O impacto dos influenciadores digitais na formação dos jovens

Enviada em 05/09/2020

Segundo Zygmunt Bauman, sociólogo polonês, a falta de solidez nas relações sociais, políticas e econômicas é característica da “modernidade líquida” vivida no século XXI. O impacto dos influenciadores digitais na formação dos jovens reflete essa realidade, uma vez que persiste influenciado pela alienação do público jovem, além de apresentarem padrões consumistas e materialistas nas redes sociais.

Em resumo, o influenciador digital é aquele que possui um público fiel e engajado em seus canais online e, em alguma medida, exerce capacidade de influência na tomada de decisão de compra de seus seguidores. Por causa dessa influência, as empresas começaram a investir neles para que divulgassem seus produtos para as massas influenciadas, esse fato é visto em várias publicações nas redes sociais. E por causa disso, o aumento do consumismo se torna inevitável.

De acordo com uma pesquisa de 2018, a qual foi realizada pelo Pew Research Center, cerca de 85% dos jovens afirmaram que a plataforma “Youtube” é a mais utilizada por eles. Porém, muitos dos “youtubers” usam seus canais para compartilharem conteúdos preconceituosos como discriminação de raça, gênero, religião, discurso de ódio e “fake news”. Exemplo disso é Júlio Cocielo, cujas piadas foram consideradas racistas e repercutiram negativamente na mídia.
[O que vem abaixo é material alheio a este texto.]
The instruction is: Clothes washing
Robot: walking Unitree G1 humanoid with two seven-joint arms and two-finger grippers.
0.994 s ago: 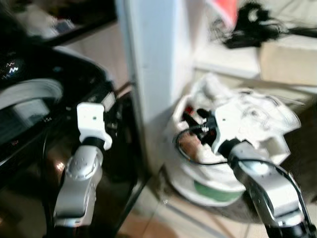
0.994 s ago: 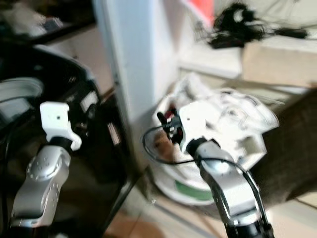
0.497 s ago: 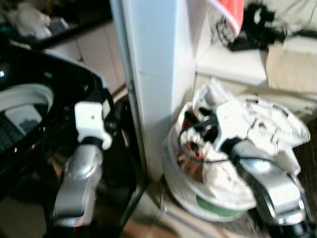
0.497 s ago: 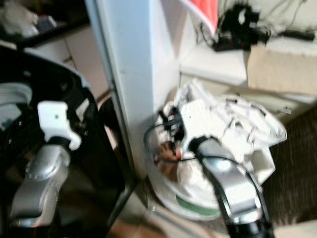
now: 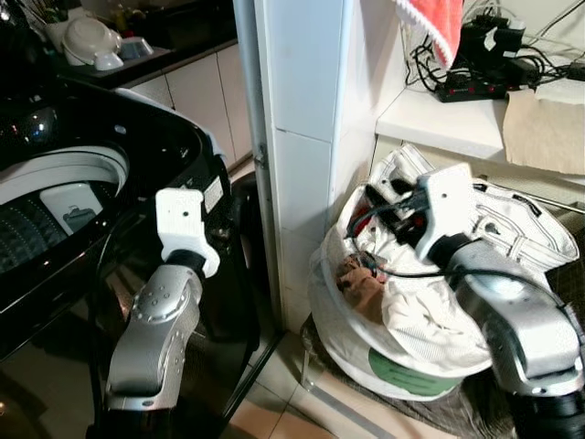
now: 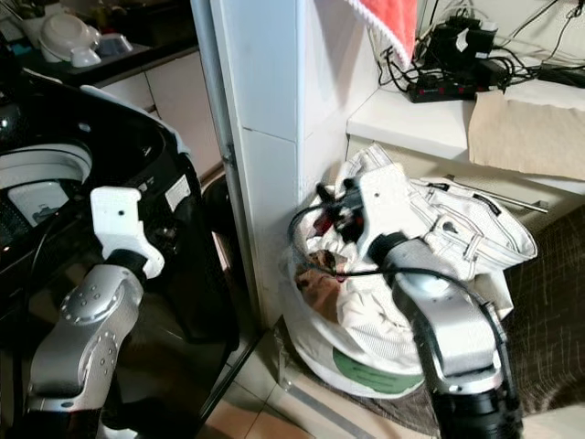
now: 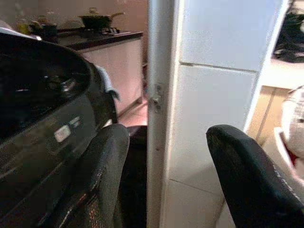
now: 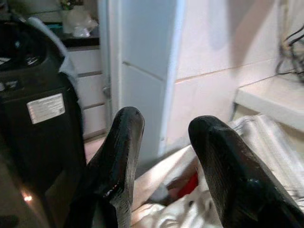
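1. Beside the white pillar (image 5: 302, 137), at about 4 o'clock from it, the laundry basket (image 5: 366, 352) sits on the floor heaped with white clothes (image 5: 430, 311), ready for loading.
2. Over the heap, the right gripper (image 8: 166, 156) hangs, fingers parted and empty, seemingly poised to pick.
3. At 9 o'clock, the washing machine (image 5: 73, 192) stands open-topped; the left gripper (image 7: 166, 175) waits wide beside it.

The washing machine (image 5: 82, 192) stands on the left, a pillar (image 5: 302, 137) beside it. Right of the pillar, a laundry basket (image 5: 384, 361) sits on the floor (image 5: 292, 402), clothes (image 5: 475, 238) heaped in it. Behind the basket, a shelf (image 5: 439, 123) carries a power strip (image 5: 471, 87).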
Diante dos fatos mencionados, é necessário que os pais analisem os conteúdos que seus filhos assistem. E por meio das ferramentas de bloqueio das próprias plataformas, restringir os conteúdos que podem interferir na mentalidade de seus filhos. O Ministério da Educação e as escolas públicas e privadas, através de palestras realizadas por psicólogos e os professores, devem instruir seus alunos sobre os malefícios e as formas de persuasão da internet. Espera-se, com isso, que a mentalidade dos jovens sejam menos suscetíveis às estratégias dos influenciadores digitais.